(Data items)
<<<<
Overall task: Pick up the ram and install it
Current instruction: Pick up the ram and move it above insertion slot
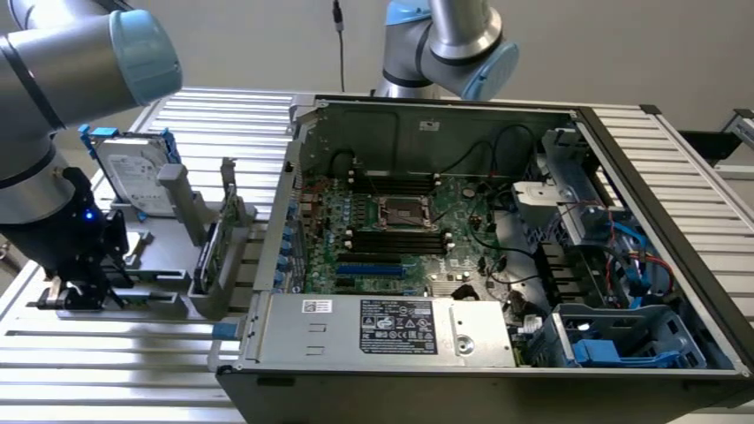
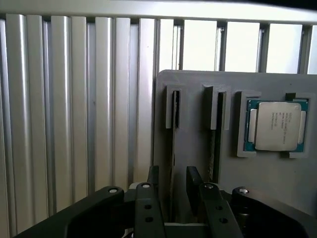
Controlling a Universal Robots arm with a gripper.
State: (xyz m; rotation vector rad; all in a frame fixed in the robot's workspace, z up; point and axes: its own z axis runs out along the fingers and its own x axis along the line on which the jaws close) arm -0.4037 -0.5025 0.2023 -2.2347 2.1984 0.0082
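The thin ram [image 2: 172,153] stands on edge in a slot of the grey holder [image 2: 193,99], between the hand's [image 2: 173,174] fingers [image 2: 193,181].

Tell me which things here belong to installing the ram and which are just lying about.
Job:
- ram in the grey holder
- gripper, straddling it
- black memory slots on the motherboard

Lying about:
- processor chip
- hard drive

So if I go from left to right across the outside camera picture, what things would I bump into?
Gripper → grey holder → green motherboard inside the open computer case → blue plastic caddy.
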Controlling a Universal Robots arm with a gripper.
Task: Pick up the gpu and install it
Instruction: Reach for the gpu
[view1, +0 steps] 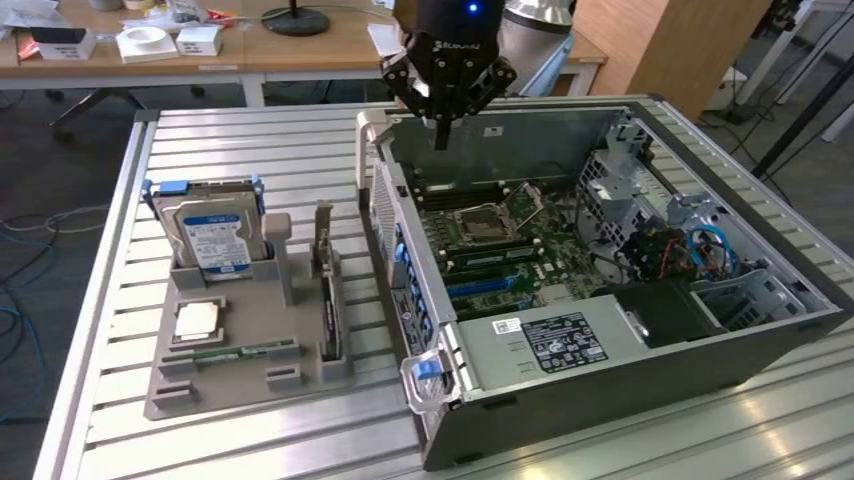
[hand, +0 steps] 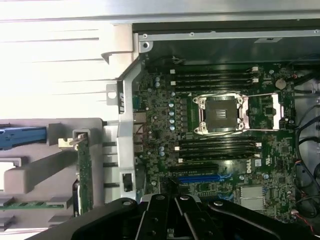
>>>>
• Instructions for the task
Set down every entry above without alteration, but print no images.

• Solution to this exercise
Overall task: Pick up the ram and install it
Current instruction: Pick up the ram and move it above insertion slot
Controlling a Universal Robots arm with a gripper.
State: (xyz m; rotation vector rad; all in a frame fixed in the robot's workspace, z up; point and axes: its own z axis runs out along the fingers and its own x axis along the line on which the jaws close) arm -0.4037 -0.5025 0.2023 -2.2347 2.1984 0.0082
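The thin ram [image 2: 172,153] stands on edge in a slot of the grey holder [image 2: 193,99], between the hand's [image 2: 173,174] fingers [image 2: 193,181].

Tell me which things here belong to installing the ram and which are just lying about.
Job:
- ram in the grey holder
- gripper, straddling it
- black memory slots on the motherboard

Lying about:
- processor chip
- hard drive

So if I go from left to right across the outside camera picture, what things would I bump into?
Gripper → grey holder → green motherboard inside the open computer case → blue plastic caddy.
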Controlling a Universal Robots arm with a gripper.
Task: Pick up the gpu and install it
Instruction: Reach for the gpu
[view1, +0 steps] 
[hand, +0 steps] 

There is no more to the exercise.